Things changed for the better for Portugal briefly in the second half, when Santos compensated for João Mario’s roaming movements by moving Gonçalo Guedes out to the left. This immediately improved Portugal’s ball circulation as it created a sort of five-man midfield with Adrien Silva moving into the left half space to become the necessary link to rotate play to the left. Additionally, Guedes’ runs behind Caceres allowed for more dynamic attacking play and allowed Portugal to stretch Uruguay in ways they couldn’t and hadn’t in the prior minutes.
But it was too good to be true, and Santos ruined it by brining on André Silva for Guedes in the 74th minute. This brought Portugal’s shape back to a 4-4-2 and again relegated them to the unimaginative play of the first half. Even super sub Ricardo Quaresma couldn’t paper over this poor structure and Portugal inevitably bowed out of the tournament as time trickled into the 96th minute and the ref finally blew his whistle.

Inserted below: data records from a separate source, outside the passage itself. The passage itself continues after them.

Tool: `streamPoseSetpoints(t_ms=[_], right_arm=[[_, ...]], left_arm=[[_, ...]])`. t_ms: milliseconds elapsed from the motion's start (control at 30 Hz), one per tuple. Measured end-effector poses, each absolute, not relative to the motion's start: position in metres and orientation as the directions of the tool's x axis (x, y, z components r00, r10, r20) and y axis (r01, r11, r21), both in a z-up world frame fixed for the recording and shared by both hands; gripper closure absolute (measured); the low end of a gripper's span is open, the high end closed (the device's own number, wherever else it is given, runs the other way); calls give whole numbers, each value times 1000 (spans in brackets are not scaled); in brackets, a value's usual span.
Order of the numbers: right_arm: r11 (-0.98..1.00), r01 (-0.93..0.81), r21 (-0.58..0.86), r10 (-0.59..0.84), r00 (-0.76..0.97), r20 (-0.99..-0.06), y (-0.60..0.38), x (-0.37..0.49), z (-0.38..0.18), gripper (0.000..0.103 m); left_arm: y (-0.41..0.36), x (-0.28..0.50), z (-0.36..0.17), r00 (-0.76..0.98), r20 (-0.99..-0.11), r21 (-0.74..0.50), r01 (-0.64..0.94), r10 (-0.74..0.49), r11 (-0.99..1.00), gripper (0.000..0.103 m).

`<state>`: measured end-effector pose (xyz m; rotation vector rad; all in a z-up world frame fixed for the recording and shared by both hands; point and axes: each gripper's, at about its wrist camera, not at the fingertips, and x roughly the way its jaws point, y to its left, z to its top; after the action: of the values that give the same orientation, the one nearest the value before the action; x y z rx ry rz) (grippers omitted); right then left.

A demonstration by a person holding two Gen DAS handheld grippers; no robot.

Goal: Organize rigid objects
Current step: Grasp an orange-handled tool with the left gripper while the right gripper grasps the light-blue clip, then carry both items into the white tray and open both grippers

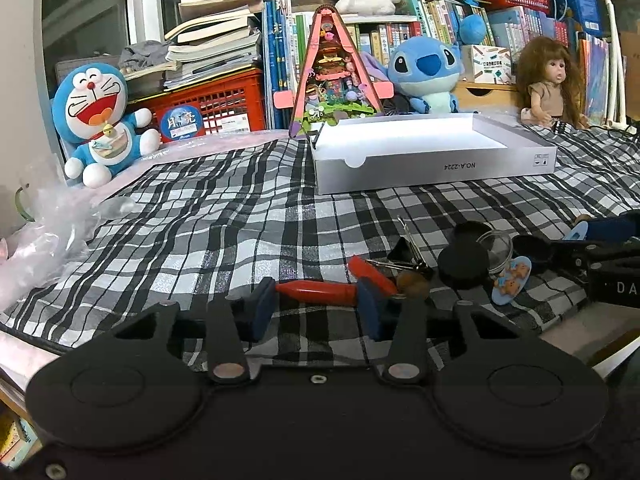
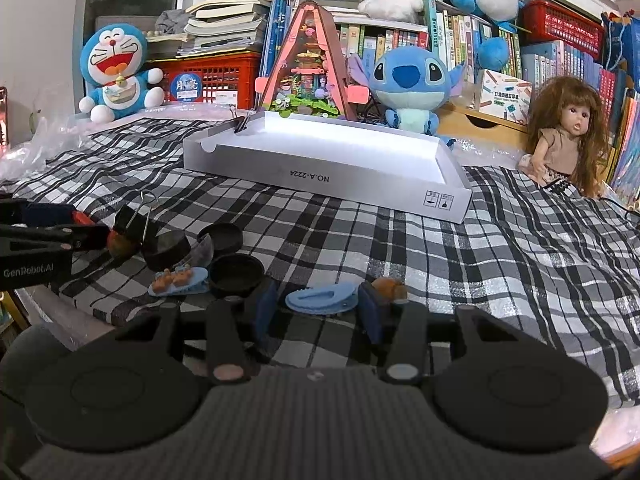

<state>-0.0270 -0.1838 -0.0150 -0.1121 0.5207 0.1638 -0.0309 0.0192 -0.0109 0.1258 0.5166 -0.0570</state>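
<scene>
On the checked cloth, our left gripper stands spread around a red clip; our right gripper is spread around a blue hair clip. Black lids lie near; the white box lid sits well beyond.

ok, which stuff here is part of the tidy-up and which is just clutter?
Job:
white box
red pen, between the left gripper fingers
blue clip, between the right gripper fingers
bear clip
binder clip
black lids

Clutter:
Doraemon plush
Stitch plush
doll
books
red crate
</scene>
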Motion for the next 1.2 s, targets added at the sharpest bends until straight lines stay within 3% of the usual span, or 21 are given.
streamPoseSetpoints(t_ms=[67,300,700,1200], right_arm=[[981,-185,-63,130,857,-500,-183,-28,-15,58],[984,-169,-47,124,860,-495,-184,-28,-11,59],[987,-142,72,159,851,-501,-198,-4,21,58],[968,-55,246,212,704,-677,-230,104,82,58]], left_arm=[[20,-31,-10,867,-497,91,81,-25,993,61],[24,-30,5,874,-486,56,57,-23,997,61],[34,18,44,841,-526,-114,73,-122,991,61],[-3,126,96,727,-655,-155,139,-207,978,61]])
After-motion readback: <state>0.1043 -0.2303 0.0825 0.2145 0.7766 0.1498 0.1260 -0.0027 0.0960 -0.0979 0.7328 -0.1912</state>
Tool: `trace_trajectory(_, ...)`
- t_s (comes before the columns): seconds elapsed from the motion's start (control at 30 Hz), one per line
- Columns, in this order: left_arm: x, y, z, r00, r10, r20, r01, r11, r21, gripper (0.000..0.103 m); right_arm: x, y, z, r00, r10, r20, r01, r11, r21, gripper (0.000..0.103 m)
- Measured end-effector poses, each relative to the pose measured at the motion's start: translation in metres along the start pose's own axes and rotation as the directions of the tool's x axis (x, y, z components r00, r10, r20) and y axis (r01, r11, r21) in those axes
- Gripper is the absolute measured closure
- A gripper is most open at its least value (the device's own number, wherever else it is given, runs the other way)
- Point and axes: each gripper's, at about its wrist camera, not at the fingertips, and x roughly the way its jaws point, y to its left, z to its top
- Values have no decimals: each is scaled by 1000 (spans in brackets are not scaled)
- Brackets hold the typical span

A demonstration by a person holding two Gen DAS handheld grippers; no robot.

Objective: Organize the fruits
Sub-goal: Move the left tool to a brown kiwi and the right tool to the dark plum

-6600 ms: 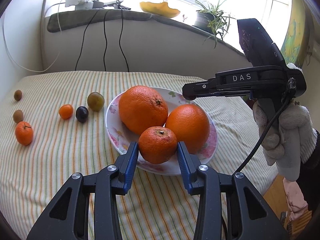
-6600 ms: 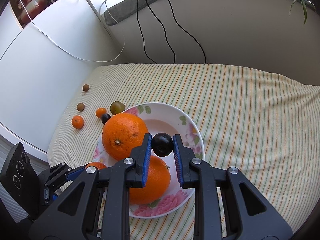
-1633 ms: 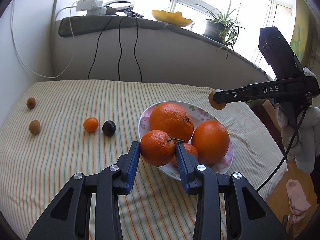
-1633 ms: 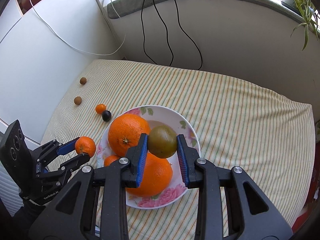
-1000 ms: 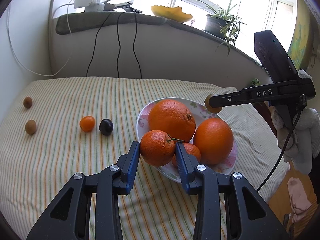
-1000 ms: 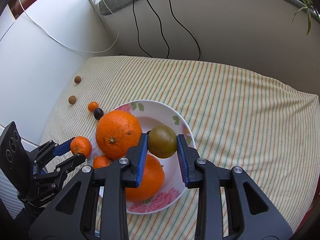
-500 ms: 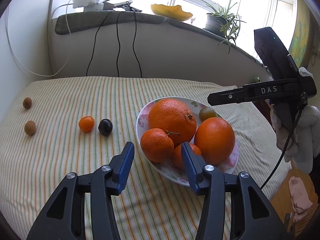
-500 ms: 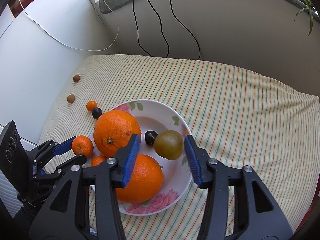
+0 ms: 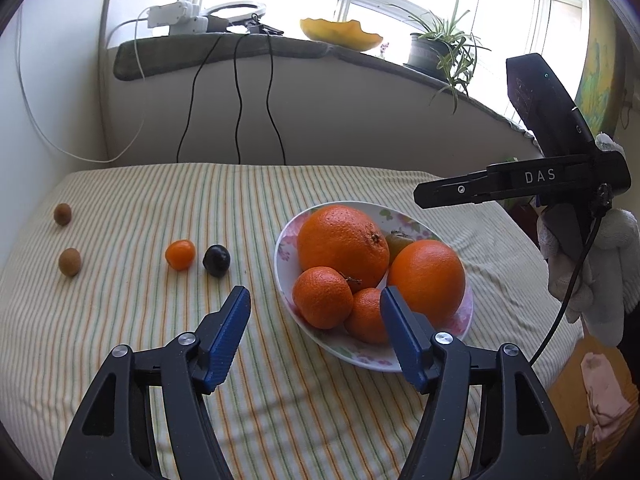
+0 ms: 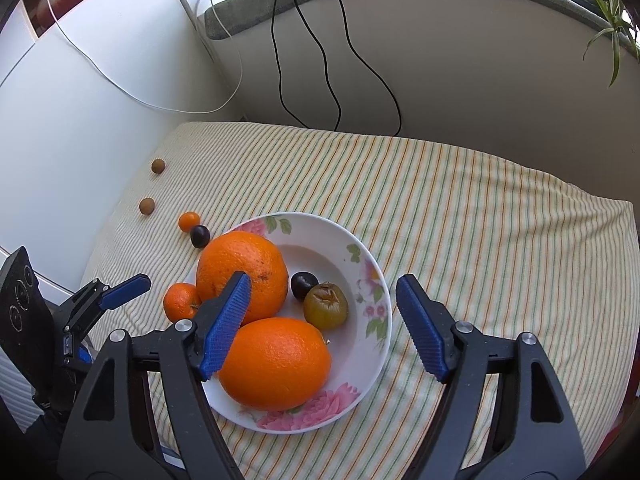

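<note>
A flowered white bowl (image 9: 288, 240) (image 10: 372, 272) holds two big oranges (image 9: 342, 246) (image 10: 276, 362), two mandarins (image 9: 322, 296), a green-brown fruit (image 10: 326, 306) and a dark plum (image 10: 303, 285). My left gripper (image 9: 314, 300) is open and empty, just in front of the mandarins. My right gripper (image 10: 322, 292) is open and empty above the bowl, over the green-brown fruit. On the striped cloth left of the bowl lie a small orange fruit (image 9: 180, 254), a dark plum (image 9: 216, 260) and two brown fruits (image 9: 70, 262) (image 9: 63, 214).
The striped cloth (image 9: 160, 320) covers a table against a white wall on the left. Black and white cables (image 9: 240, 112) hang from the windowsill behind. A potted plant (image 9: 432, 56) and a yellow dish (image 9: 340, 34) stand on the sill. The table edge drops at the right.
Both grippers have opened wider. The left one's mandarin and the right one's green-brown fruit now rest in the bowl. Both grippers have drawn back slightly.
</note>
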Motion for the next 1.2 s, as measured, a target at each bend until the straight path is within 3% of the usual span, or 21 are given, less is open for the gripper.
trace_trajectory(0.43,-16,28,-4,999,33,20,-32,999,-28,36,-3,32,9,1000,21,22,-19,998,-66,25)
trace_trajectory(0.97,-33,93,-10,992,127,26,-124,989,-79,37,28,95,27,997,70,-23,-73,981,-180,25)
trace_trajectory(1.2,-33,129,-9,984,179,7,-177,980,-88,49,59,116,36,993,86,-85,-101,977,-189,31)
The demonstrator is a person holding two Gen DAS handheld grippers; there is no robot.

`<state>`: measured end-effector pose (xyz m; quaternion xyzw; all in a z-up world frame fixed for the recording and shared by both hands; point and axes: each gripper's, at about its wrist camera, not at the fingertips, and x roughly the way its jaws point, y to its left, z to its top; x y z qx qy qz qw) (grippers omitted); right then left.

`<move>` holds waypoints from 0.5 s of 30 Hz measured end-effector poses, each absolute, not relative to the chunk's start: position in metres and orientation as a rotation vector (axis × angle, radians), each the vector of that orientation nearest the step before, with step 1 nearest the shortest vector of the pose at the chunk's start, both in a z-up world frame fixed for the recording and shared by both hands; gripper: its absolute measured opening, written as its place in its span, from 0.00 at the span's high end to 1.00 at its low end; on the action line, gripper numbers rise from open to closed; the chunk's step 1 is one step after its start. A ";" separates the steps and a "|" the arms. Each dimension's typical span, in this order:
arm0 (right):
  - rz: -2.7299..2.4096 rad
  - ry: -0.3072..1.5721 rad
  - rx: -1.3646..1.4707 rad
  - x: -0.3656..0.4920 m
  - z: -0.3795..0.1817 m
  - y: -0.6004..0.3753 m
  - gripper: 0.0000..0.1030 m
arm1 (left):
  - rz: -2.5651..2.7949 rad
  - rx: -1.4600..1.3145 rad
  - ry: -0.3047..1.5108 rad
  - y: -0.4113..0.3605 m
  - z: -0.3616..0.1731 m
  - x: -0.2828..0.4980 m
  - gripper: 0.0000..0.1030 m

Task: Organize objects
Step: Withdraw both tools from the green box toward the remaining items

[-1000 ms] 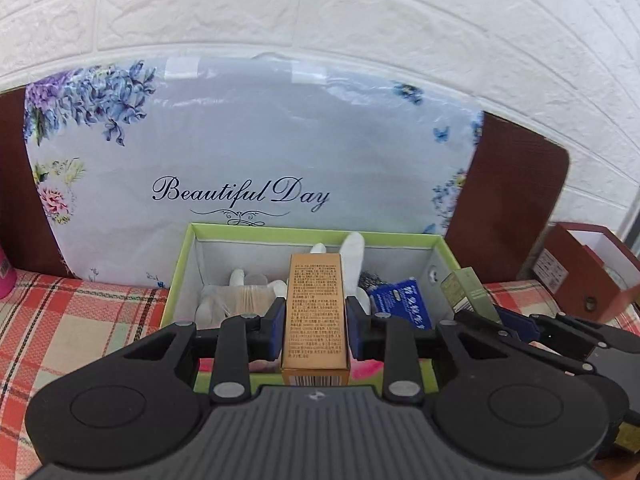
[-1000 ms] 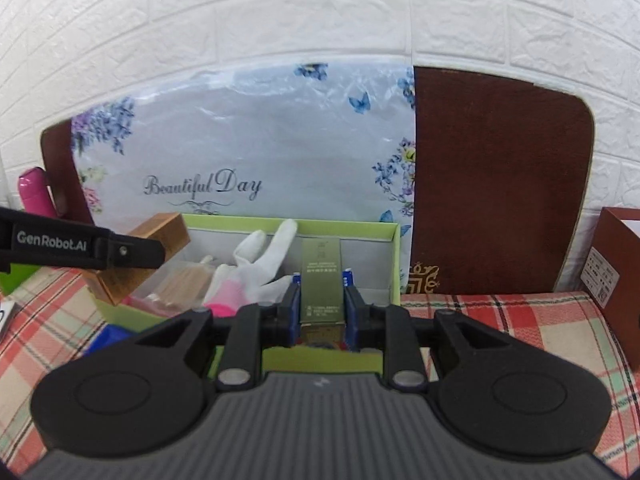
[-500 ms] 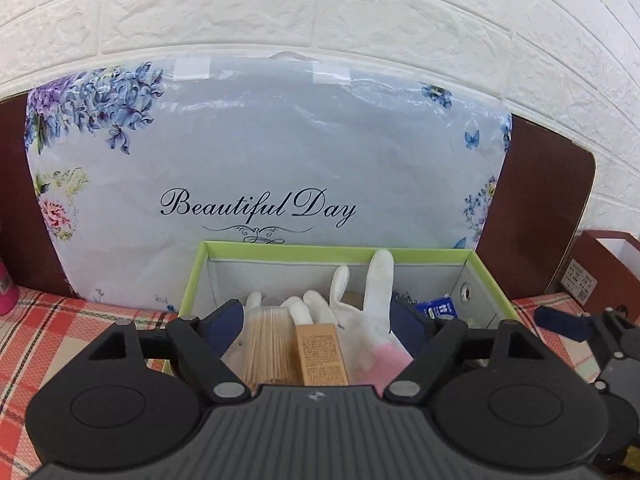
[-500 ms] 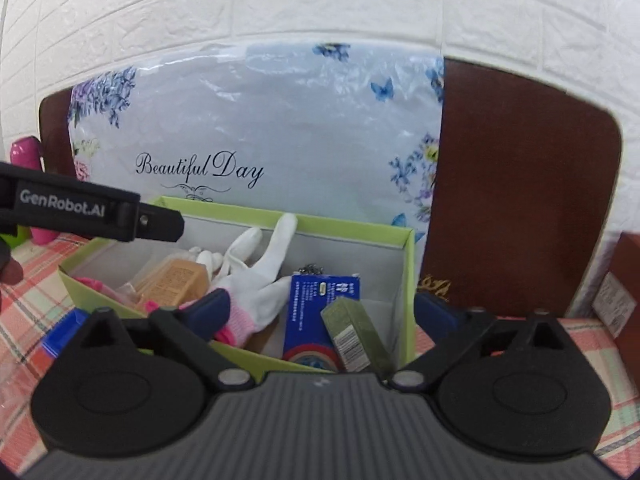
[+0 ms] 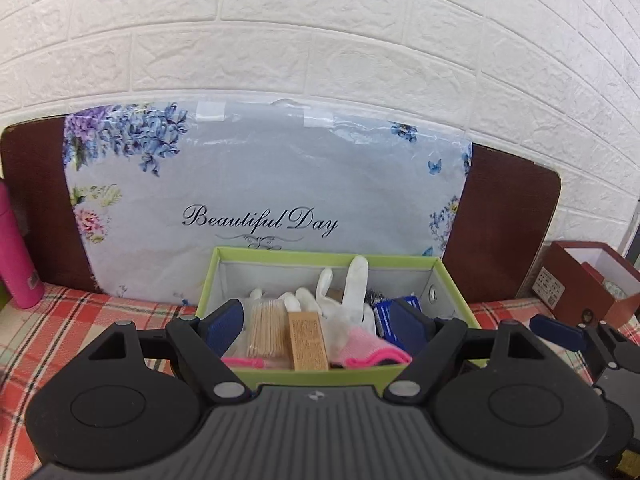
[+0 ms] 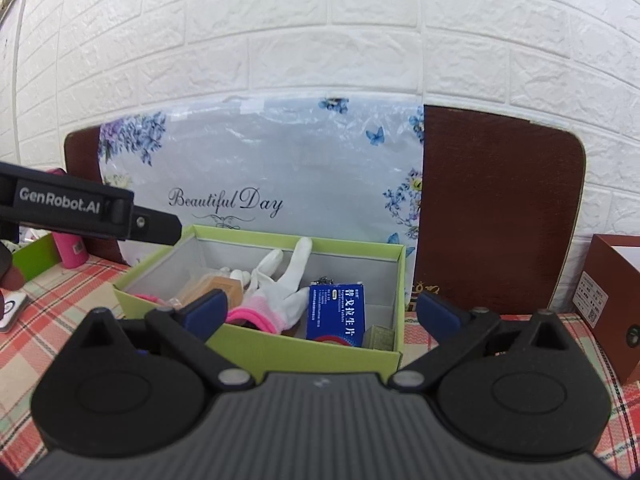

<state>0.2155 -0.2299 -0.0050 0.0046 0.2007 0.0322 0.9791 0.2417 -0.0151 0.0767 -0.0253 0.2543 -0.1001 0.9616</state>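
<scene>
A light green open box (image 5: 340, 258) (image 6: 280, 344) stands on the checked cloth. Inside lie a tan carton (image 5: 308, 340) (image 6: 216, 286), a white glove with a pink cuff (image 5: 348, 300) (image 6: 280, 280), a bundle of wooden sticks (image 5: 266, 328), a blue medicine box (image 6: 338, 312) and a small olive carton (image 6: 380, 336) in the near right corner. My left gripper (image 5: 318, 320) is open, just short of the box's front wall, holding nothing. My right gripper (image 6: 322, 310) is open wide before the same wall, also holding nothing.
A floral "Beautiful Day" bag (image 5: 260, 184) leans on a brown board (image 6: 500, 220) against the white brick wall behind the box. A pink bottle (image 5: 18, 252) stands far left. A red-brown box (image 5: 588, 280) (image 6: 616, 300) sits to the right.
The left gripper opened and let the tan carton fall into the green box. The right gripper opened and dropped the olive carton there. Both grippers have drawn back and up a little.
</scene>
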 end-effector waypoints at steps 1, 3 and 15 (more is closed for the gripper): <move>0.065 0.398 0.011 0.208 -0.004 -0.229 0.00 | -0.197 -0.042 0.526 -0.016 0.078 0.236 0.19; 0.061 0.388 0.014 0.193 -0.003 -0.228 0.00 | -0.192 -0.038 0.536 -0.015 0.078 0.223 0.19; 0.032 0.424 0.061 0.104 -0.033 -0.230 0.00 | -0.207 -0.024 0.572 -0.013 0.047 0.149 0.19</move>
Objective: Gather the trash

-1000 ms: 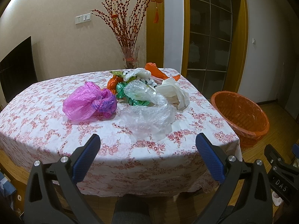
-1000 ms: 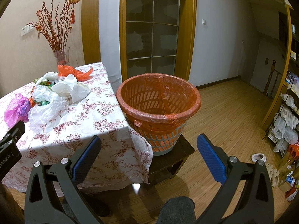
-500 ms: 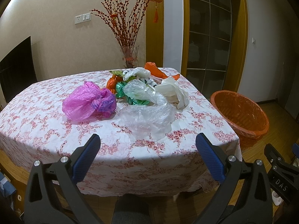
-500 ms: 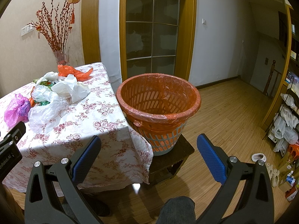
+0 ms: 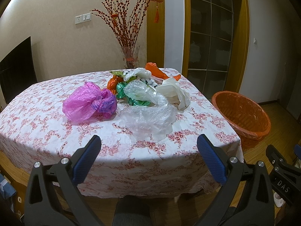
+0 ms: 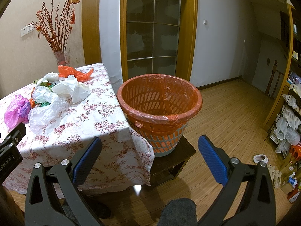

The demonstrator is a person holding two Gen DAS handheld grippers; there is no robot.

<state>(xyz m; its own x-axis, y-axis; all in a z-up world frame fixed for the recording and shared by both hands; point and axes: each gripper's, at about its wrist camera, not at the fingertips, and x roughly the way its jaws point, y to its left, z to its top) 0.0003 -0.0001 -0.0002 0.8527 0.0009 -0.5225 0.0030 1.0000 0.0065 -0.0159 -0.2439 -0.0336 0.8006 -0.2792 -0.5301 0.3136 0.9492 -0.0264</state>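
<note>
Crumpled plastic bags lie heaped on a floral tablecloth [image 5: 37,131]: a pink bag [image 5: 84,103], a clear bag [image 5: 150,118], a white bag [image 5: 175,92], a green bag [image 5: 122,90] and an orange bag [image 5: 156,69]. My left gripper [image 5: 148,145] hangs open before the table's near edge, well short of the bags. An orange-lined basket [image 6: 160,101] stands on a low dark stool [image 6: 180,154] beside the table's right edge. My right gripper [image 6: 149,146] is open in front of the basket and holds nothing.
A glass vase of red branches [image 5: 129,56] stands at the table's far edge. A glazed door [image 6: 152,28] is behind the basket. Shelves with bags and boxes [image 6: 287,124] line the right wall. A person's knee [image 6: 178,212] shows at the bottom. Wooden floor [image 6: 235,116] spreads right.
</note>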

Cristiano Ronaldo’s Performance
As usual, Cristiano Ronaldo tried to make up for his side’s structural inadequacies by dropping deeper to facilitate the flow of possession and spark attacking moves. But he never really managed to connect with his teammates thanks to the congested situation around him and Uruguay’s steadfast defensive lines. Instead, Ronaldo was limited to creating things for himself, which he chose to do from the left. Cutting inside in the way we were so used to 3-4 years ago, Ronaldo dropped defenders (5/8 completed dribbles) and released shots from range without ever truly managing to get a great look at goal. He was always surrounded by a swarm of Uruguay players and his shooting locations were always low percentage; he ended the game with 6 shots - none of which came inside the box.
At the end of the day, Ronaldo simply couldn’t do enough to push his team over the line. While he did admirably to play a well-rounded game and force something out of nothing, this situation was more suitable for peak CR7. The current Ronaldo would’ve been better utilized in a game plan that would’ve allowed him to feed off of good deliveries in the box - but he never got that chance.